For the string "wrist", work out how many lines of the data contain it and give that number with nothing added.

EXTRACTED ENTRIES:
[Start of Attachment]

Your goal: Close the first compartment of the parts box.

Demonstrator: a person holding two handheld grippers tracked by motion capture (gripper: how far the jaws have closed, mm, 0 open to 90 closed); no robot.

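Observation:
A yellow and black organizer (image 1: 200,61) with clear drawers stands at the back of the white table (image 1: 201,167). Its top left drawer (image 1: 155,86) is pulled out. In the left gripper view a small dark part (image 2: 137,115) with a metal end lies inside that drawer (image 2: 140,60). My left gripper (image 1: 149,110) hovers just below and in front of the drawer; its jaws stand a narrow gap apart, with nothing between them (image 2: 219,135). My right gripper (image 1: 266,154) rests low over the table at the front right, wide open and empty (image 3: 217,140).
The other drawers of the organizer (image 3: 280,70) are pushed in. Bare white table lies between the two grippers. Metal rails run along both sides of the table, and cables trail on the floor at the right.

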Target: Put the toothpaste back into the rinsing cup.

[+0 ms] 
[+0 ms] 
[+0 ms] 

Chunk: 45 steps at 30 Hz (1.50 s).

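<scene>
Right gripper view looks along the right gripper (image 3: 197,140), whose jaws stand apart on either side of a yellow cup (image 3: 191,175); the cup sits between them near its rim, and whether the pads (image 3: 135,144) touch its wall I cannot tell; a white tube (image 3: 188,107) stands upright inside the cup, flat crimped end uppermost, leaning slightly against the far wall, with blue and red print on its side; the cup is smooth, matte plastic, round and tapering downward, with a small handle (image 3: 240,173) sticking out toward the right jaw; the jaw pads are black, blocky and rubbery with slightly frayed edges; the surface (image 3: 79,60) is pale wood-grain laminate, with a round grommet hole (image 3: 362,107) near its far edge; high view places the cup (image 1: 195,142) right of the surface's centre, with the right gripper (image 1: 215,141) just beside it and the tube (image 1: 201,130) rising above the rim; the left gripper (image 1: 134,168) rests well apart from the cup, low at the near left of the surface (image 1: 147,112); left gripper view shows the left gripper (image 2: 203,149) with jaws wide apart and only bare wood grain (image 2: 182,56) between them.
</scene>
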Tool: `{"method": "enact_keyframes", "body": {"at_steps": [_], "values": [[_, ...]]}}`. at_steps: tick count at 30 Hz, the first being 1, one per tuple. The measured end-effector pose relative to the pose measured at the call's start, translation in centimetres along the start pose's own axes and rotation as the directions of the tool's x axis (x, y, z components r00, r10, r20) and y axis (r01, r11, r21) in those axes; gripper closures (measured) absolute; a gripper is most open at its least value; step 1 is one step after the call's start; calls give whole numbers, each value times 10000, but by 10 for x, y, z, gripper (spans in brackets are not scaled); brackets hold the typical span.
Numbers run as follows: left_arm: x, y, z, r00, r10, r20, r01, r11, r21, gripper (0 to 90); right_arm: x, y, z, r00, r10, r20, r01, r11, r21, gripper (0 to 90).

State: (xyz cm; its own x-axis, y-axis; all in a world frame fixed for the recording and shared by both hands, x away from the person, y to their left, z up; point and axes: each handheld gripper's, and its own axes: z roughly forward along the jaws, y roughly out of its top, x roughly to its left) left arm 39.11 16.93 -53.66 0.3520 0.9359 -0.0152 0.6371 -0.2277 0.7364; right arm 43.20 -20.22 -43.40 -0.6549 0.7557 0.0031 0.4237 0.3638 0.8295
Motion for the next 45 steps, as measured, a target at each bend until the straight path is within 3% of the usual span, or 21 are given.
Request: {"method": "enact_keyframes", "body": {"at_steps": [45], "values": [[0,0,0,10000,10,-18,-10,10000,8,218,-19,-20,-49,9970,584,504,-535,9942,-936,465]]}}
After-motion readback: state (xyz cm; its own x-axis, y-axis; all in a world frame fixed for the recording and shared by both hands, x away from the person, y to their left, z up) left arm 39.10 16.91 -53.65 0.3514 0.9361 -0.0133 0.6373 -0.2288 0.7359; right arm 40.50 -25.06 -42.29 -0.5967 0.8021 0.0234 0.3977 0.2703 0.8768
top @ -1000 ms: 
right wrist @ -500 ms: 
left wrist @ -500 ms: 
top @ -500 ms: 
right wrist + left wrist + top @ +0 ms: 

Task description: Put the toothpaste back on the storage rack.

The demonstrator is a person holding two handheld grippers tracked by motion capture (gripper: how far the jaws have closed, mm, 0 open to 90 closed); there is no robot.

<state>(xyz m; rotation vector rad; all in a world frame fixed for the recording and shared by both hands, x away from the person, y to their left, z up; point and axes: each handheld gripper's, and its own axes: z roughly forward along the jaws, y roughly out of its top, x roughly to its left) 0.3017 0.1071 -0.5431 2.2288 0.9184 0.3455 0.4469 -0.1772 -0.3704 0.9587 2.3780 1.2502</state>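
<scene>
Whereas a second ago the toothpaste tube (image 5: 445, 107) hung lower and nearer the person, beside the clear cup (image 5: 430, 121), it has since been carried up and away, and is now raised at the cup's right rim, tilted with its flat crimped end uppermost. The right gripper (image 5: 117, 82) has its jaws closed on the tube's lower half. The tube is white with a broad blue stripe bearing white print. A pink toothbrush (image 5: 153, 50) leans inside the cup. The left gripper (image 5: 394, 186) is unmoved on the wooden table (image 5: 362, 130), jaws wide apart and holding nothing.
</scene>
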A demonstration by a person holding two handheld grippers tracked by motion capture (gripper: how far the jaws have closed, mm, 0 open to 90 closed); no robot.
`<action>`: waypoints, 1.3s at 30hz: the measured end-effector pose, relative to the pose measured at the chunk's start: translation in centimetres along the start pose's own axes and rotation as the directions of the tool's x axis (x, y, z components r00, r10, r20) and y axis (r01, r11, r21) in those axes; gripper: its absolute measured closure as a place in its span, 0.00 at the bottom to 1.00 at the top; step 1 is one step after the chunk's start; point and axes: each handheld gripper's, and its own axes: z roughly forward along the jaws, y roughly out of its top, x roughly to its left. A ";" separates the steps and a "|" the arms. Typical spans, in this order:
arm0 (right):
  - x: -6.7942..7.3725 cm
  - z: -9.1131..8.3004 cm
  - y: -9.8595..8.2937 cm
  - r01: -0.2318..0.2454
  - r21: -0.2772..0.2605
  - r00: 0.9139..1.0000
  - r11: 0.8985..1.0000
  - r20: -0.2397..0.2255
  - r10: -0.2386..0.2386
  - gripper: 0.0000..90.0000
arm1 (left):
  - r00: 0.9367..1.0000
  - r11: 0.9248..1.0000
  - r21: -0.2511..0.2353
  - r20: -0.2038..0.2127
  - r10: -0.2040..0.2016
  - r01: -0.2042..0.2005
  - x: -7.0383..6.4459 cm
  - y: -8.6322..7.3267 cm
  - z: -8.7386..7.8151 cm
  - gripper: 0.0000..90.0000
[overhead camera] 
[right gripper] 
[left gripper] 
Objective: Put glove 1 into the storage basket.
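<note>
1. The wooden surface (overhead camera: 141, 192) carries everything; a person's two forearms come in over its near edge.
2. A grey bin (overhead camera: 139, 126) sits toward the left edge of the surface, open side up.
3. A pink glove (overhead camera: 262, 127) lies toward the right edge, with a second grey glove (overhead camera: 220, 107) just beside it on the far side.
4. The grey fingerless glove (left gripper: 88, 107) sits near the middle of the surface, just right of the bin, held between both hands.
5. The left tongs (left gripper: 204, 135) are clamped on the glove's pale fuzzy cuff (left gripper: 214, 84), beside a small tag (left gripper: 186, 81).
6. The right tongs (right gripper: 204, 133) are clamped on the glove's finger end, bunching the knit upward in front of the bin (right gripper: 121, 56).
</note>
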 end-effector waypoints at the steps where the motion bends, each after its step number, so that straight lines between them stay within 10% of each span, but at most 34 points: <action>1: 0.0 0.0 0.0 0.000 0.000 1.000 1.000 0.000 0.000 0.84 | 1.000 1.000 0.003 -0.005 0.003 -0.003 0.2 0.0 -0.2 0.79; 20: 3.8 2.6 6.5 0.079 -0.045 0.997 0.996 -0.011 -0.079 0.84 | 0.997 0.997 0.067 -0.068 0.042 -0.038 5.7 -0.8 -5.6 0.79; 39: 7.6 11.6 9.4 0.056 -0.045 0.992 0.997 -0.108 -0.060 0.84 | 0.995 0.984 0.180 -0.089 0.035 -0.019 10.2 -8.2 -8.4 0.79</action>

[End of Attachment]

YOUR RESPONSE: 3